*What the task requires*.
Return the opening lines of the material, word for word. End with the line that contains "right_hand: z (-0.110".

___ Available data

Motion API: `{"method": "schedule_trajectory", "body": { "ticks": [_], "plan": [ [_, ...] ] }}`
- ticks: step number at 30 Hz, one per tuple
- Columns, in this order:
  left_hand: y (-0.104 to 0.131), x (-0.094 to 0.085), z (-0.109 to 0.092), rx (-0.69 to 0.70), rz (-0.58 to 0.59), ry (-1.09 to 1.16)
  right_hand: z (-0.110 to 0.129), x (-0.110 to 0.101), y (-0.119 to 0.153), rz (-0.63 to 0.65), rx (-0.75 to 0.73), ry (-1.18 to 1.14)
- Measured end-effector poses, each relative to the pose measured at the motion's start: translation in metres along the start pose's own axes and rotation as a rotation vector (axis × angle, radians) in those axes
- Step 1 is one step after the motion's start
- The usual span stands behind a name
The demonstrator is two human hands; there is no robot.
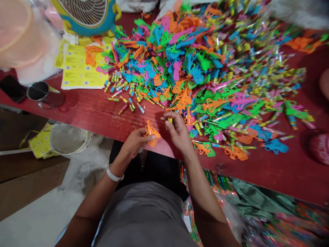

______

*Solution for this problem*.
Motion API: `{"method": "schedule_trajectory", "body": { "ticks": [_], "plan": [ [_, ...] ] }}`
- ticks: step number at 30 Hz, one per tuple
- Columns, in this order:
  left_hand: y (-0.104 to 0.131), x (-0.094 to 0.085), z (-0.109 to 0.092), rx (-0.69 to 0.70), rz (-0.58 to 0.59), ry (-1.09 to 1.16)
  right_hand: z (-0.110 to 0.129), x (-0.110 to 0.101), y (-0.119 to 0.153), rz (-0.63 to 0.65), rx (-0.75 to 0.73), ry (-1.18 to 1.14)

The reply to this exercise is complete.